Astronomers Might Have Found Some Hidden Galaxies In Our Universe
15th Apr 2025
Some astronomers gleaning from data collected by the SPIRE Herschel Space Observatory believe that they have discovered some hidden galaxies. Astrophysicist Chris Pearson of the Rutherford Appleton Laboratory in England is one spearheading this research that might have made a striking discovery.
Uncovering Hidden Details About Our Universe
The SPIRE (Spectral and Photometric Imaging Receiver) instrument’s mission lasted for four years before coming to an end in 2013. During its active period, the instrument collected data about the universe.
Now this data is forming the foundation for a new set of studies that aim to uncover what is hiding within our universe. Speaking on this research, Pearson says that it is pushing “the science with Herschel to its absolute limit, probing far below what we can normally discernibly see and potentially revealing a completely new population of galaxies that are contributing to the very faintest light we can observe in the universe.”

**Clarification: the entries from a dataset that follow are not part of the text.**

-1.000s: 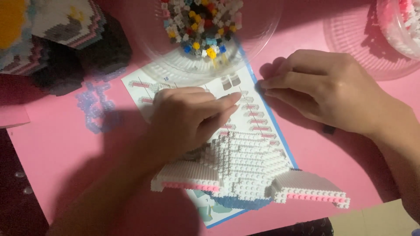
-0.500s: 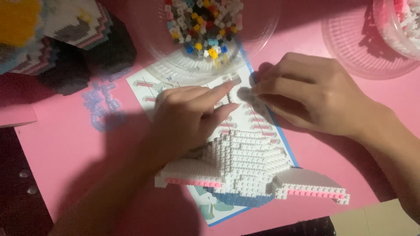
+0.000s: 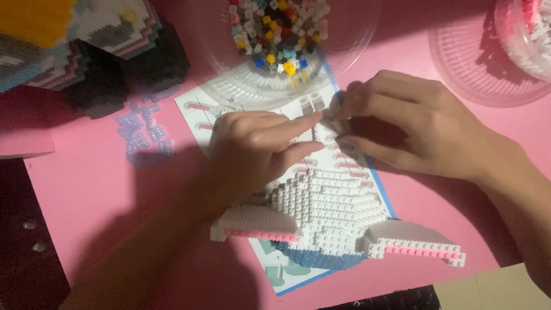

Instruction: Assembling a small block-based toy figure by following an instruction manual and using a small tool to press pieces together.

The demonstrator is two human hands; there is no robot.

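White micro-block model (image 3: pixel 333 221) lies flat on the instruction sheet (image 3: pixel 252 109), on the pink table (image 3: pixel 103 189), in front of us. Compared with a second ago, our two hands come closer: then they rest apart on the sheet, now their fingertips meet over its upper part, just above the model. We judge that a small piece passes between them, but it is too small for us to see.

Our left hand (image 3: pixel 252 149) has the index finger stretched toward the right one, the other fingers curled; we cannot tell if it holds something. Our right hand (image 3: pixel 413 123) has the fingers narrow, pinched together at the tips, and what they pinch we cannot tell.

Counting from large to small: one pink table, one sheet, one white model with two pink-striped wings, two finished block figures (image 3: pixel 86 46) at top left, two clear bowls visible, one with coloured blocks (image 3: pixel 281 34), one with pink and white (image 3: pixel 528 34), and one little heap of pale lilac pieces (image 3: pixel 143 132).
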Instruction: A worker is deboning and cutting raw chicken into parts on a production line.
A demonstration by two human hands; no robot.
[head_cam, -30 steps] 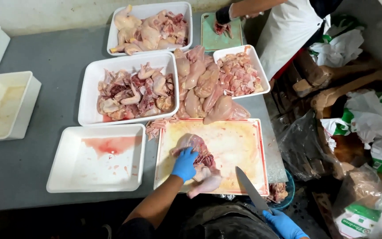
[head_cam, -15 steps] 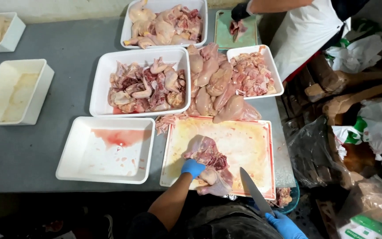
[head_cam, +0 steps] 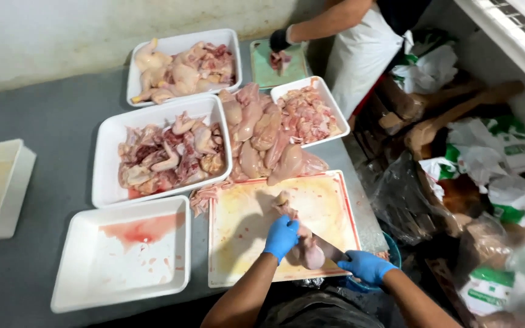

Pearson believes that some details about our universe are hidden, “obscured by the intervening dust” and unveiling what’s hidden might alter our understanding of the universe. He says that “roughly half of the energy output of the universe is from starlight that has been absorbed by dust and reemitted as cooler infrared radiation.”
Relying on long-wavelength infrared lights might keep some details concealed, so there’s a need to observe the universe using optics. Since this research is based on the data from SPIRE, which uses the longest infrared wavelengths, the astronomers had to stack 141 images on top of each other.
Doing this helped them to create a more immersive image of our universe, unlike what SPIRE offers. This reveals some of the dustiest galaxies where some star formation starts, but their technique gave room for a unique issue.
A Solution That Revealed Some Hidden Galaxies
The unique issue that this research posed was that the technique put to used made the images too deep. This revealed too many galaxies, hence overcrowding the image, making individual objects merge.
Thomas Varnish, a physicist at the Massachusetts Institute of Technology, identifies how the research was able to overcome this issue. He says that the “research employed statistical techniques to get around this overcrowding, analysing the blurriest parts of the image to probe and model the underlying distribution of galaxies not discernible in the original image.”
By doing this, they found “possible evidence of a completely new, undiscovered population of faint galaxies hidden in the blur of the image—too faint to be detected by conventional methods in the original analysis.” These hidden galaxies might reveal more details about our universe and its energy generation.